**What to work on**
Give the data again, word for word.

**Collected material**
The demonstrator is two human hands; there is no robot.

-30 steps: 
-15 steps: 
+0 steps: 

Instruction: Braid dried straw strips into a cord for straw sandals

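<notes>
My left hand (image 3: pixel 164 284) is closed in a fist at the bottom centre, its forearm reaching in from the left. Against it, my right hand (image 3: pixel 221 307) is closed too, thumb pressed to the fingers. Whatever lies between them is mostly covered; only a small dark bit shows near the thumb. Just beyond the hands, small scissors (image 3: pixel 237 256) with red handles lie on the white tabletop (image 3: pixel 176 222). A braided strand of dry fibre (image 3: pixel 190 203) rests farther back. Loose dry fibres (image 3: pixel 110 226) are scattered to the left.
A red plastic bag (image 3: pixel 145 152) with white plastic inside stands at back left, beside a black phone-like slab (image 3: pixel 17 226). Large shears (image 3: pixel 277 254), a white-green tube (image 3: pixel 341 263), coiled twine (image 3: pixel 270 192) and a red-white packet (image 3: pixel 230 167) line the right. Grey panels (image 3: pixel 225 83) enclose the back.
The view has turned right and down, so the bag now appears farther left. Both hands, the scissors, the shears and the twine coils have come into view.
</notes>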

**Exercise solution**
The demonstrator is two human hands; there is no robot.

-30 steps: 
-15 steps: 
+0 steps: 

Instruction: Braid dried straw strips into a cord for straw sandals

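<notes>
My left hand (image 3: pixel 164 284) is closed in a fist at the bottom centre, its forearm reaching in from the left. Against it, my right hand (image 3: pixel 221 307) is closed too, thumb pressed to the fingers. Whatever lies between them is mostly covered; only a small dark bit shows near the thumb. Just beyond the hands, small scissors (image 3: pixel 237 256) with red handles lie on the white tabletop (image 3: pixel 176 222). A braided strand of dry fibre (image 3: pixel 190 203) rests farther back. Loose dry fibres (image 3: pixel 110 226) are scattered to the left.
A red plastic bag (image 3: pixel 145 152) with white plastic inside stands at back left, beside a black phone-like slab (image 3: pixel 17 226). Large shears (image 3: pixel 277 254), a white-green tube (image 3: pixel 341 263), coiled twine (image 3: pixel 270 192) and a red-white packet (image 3: pixel 230 167) line the right. Grey panels (image 3: pixel 225 83) enclose the back.
The view has turned right and down, so the bag now appears farther left. Both hands, the scissors, the shears and the twine coils have come into view.
</notes>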

Nothing else is left to add to this answer.